Please give back the listing exactly as it reads.

BEGIN AVAILABLE DATA

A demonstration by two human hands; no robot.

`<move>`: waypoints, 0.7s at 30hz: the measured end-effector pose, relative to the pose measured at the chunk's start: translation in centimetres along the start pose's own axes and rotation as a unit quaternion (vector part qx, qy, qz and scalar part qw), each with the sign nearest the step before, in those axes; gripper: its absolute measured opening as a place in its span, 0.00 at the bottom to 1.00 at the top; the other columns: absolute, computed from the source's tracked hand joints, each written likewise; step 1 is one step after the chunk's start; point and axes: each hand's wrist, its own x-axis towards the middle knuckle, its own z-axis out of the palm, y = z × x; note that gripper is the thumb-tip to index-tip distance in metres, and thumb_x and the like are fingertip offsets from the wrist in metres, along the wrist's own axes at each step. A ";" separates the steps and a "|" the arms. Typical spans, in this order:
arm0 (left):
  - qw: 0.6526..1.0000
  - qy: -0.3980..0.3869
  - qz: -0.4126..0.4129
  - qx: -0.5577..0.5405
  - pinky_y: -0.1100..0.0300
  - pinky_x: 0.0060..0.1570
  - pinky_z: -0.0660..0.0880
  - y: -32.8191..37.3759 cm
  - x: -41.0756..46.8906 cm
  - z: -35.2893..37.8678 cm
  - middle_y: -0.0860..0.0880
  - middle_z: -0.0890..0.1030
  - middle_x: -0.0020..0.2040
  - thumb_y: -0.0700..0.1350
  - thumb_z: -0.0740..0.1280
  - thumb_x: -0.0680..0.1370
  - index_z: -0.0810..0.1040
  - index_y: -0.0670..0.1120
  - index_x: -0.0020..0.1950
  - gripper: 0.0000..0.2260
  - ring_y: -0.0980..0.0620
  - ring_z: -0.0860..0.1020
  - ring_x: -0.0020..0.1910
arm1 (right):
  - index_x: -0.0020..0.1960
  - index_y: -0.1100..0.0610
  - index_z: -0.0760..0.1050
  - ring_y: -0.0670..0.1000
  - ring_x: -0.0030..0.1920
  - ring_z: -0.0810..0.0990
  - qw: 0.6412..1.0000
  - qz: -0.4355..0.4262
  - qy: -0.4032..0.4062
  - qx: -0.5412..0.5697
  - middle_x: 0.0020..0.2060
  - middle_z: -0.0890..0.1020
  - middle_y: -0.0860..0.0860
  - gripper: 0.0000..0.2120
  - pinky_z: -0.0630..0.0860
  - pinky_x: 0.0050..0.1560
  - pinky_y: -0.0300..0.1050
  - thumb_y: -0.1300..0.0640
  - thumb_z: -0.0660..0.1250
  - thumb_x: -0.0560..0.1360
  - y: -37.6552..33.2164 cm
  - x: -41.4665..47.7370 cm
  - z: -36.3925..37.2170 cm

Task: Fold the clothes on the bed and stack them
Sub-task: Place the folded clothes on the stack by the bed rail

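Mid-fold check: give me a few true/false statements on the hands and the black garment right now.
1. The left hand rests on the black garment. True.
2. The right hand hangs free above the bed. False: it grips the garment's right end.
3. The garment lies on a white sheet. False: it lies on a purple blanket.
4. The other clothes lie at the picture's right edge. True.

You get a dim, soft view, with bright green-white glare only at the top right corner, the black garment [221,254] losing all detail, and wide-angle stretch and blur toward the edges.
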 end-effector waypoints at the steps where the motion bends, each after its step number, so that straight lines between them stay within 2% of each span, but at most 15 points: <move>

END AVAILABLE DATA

SOLUTION FOR THIS PROBLEM »
A demonstration by two human hands; no robot.

`<move>`: waypoints, 0.7s at 30hz: the measured end-effector pose, relative to the pose measured at the chunk's start: translation in centimetres along the start pose's own axes and rotation as a unit quaternion (vector part qx, qy, qz and scalar part qw), each with the sign nearest the step before, in those axes; gripper: its absolute measured opening as a place in its span, 0.00 at the bottom to 1.00 at the top; the other columns: absolute, computed from the source's tracked hand joints, each written likewise; step 1 is one step after the chunk's start; point and axes: each hand's wrist, its own x-axis towards the middle knuckle, its own z-axis out of the palm, y = z × x; note that gripper is the thumb-tip to index-tip distance in metres, and thumb_x and the like are fingertip offsets from the wrist in metres, along the wrist's own axes at each step. A ";" separates the steps and a "|" the arms. Typical spans, in this order:
arm0 (left):
  - qw: 0.6526..1.0000
  - qy: -0.3980..0.3869
  - qz: -0.4126..0.4129
  - qx: -0.5577..0.5405
  - pinky_y: -0.1100..0.0300
  - pinky_x: 0.0060..0.1570
  - pinky_z: -0.0660..0.0880
  - y: -32.8191..37.3759 cm
  - x: -41.0756..46.8906 cm
  - z: -35.2893..37.8678 cm
  - middle_y: -0.0860..0.0880
  - middle_z: -0.0890..0.1030
  - middle_x: -0.0020..0.2040
  - thumb_y: -0.0700..0.1350
  - thumb_z: -0.0740..0.1280
  - thumb_x: -0.0680..0.1370
  - index_z: -0.0810..0.1040
  - index_y: -0.0670..0.1120
  - index_x: -0.0020..0.1950
  - gripper: 0.0000..0.2260
  - ring_y: -0.0980..0.0620
  - ring_z: -0.0860..0.1020
  - ring_x: -0.0020..0.1910
arm1 (right):
  - index_x: -0.0020..0.1960
  - index_y: -0.1100..0.0610
  - index_z: -0.0760..0.1050
  - ring_y: -0.0670..0.1000
  - ring_x: -0.0030..0.1920
  - ring_z: -0.0810..0.0990
  - qw: 0.6412..1.0000
  - qz: -0.4355..0.4262
  - qy: -0.4032..0.4062
  - qx: -0.5412..0.5697
  - middle_x: 0.0020..0.2060
  - middle_z: -0.0890..0.1020
  - middle_y: -0.0860..0.0860
  - gripper: 0.0000..0.2120
  - pinky_z: -0.0630..0.0860
  - pinky_x: 0.0050..0.1560
  - pinky_y: -0.0300..0.1050
  - thumb_y: -0.1300..0.0640
  - thumb_z: -0.0660..0.1250
  - thumb_x: -0.0560..0.1360
  - y: -37.6552..33.2164 cm
  - x: -41.4665..47.7370 cm
  - z: -36.3925..37.2170 cm

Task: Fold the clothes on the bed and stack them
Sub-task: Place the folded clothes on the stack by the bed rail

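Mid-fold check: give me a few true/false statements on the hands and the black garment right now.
1. The left hand rests on the black garment. True.
2. The right hand hangs free above the bed. False: it grips the garment's right end.
3. The garment lies on a white sheet. False: it lies on a purple blanket.
4. The other clothes lie at the picture's right edge. True.

You get a dim, soft view, with bright green-white glare only at the top right corner, the black garment [221,254] losing all detail, and wide-angle stretch and blur toward the edges.
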 end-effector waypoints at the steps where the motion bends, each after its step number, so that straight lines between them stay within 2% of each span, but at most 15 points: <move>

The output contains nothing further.